■ PROBLEM STATEMENT:
Copy the result of filtering the entries below for lines that include the string "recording".

Data excerpts
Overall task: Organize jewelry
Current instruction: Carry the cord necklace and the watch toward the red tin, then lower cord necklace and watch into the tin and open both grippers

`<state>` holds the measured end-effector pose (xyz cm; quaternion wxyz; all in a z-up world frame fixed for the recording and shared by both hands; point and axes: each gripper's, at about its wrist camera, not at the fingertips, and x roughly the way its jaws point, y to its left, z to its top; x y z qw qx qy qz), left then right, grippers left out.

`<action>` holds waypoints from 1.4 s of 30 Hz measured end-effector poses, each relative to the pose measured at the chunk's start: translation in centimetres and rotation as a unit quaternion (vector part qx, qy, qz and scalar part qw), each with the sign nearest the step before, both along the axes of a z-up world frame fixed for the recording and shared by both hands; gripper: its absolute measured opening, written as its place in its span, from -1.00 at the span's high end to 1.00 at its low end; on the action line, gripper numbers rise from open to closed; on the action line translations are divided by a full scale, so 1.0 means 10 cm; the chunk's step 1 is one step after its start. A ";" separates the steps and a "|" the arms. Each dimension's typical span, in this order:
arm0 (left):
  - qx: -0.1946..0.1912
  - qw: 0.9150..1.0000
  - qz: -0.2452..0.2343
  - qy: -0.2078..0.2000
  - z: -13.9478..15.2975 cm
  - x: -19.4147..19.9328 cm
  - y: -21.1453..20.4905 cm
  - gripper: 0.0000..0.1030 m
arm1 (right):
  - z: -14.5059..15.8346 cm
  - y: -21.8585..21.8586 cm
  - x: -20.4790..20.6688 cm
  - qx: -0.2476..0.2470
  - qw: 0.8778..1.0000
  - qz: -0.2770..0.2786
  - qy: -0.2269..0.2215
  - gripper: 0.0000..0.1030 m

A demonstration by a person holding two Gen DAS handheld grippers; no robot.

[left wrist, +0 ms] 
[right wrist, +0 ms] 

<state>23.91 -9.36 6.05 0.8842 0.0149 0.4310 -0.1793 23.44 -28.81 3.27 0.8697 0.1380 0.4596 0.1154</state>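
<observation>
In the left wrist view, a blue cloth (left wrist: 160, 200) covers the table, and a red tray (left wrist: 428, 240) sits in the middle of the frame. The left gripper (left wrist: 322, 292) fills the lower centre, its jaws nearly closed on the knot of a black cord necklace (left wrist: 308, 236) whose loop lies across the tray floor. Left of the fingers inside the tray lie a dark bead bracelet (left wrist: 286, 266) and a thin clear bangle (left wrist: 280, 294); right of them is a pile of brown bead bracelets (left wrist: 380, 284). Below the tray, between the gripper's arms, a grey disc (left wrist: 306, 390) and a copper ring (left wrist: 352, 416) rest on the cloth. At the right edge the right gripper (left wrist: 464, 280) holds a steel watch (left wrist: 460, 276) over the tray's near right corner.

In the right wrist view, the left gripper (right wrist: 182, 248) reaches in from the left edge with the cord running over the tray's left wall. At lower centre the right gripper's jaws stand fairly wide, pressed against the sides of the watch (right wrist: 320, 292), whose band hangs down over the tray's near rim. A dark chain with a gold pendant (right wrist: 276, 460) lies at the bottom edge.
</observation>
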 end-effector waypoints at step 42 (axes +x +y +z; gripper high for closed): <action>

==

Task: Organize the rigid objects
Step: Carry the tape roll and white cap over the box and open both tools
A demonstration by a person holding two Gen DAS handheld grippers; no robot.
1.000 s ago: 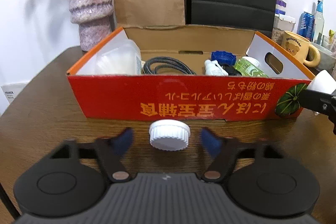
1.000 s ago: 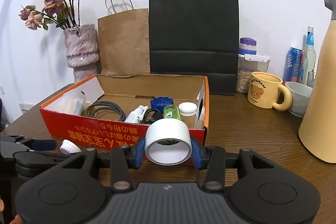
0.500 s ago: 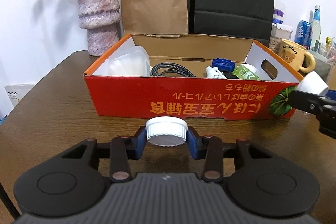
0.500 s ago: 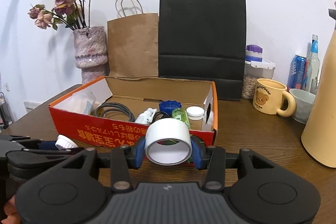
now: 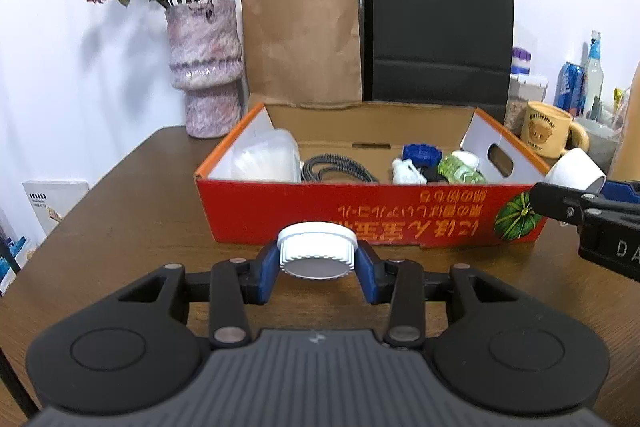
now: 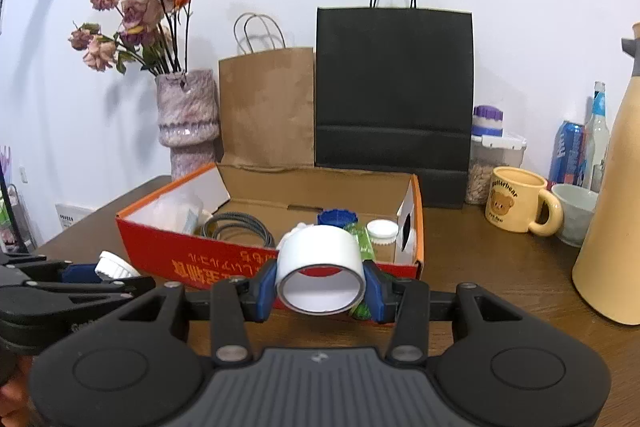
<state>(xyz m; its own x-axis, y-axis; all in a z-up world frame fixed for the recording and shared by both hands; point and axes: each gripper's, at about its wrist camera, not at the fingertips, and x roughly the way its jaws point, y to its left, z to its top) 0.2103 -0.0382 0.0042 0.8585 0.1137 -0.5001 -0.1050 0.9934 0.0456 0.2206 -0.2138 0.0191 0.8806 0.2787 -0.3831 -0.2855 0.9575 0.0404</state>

■ ANSWER TO THE PROBLEM:
`<state>` holds the measured end-effector pose (xyz cm; quaternion wxyz; all in a z-up world frame fixed for the recording and shared by both hands; point and axes: each gripper's, at about its wrist camera, not at the fingertips, and x roughly the way its jaws point, y to its left, z to its top; x y z qw qx qy qz), left then right, grippers left out.
`<action>` holds waypoints from 1.4 s of 30 Hz measured end-effector poses, each relative to the pose measured at the chunk's start: translation in centimetres and rotation as a unit quaternion (vector part qx, qy, qz and scalar part qw), each with the sign nearest the step before, both along the axes of a z-up world frame fixed for the recording and shared by both hands; gripper: its absolute measured opening, written as its place in its span, from -1.00 at the span's high end to 1.00 at its low end; on the action line, gripper numbers rise from open to closed; on the action line translations are divided by a full scale, so 1.0 means 10 cm; the chunk's step 1 is one step after its start. A ";" separates the steps and a "|" the arms. Each dimension's typical span, in this order:
<state>(xyz m; its own x-axis, y-axis; all in a z-up world frame fixed for the recording and shared by both hands; point and axes: each gripper's, at about its wrist camera, not at the fingertips, and x roughly the way its jaws point, y to its left, z to its top) 0.2103 -0.0382 0.0042 0.8585 0.1137 -0.5001 -0.1050 0.9934 0.0456 0.2206 -0.2138 0.0191 0.8806 0.2787 -0.3831 -0.2855 0.9575 0.0404</state>

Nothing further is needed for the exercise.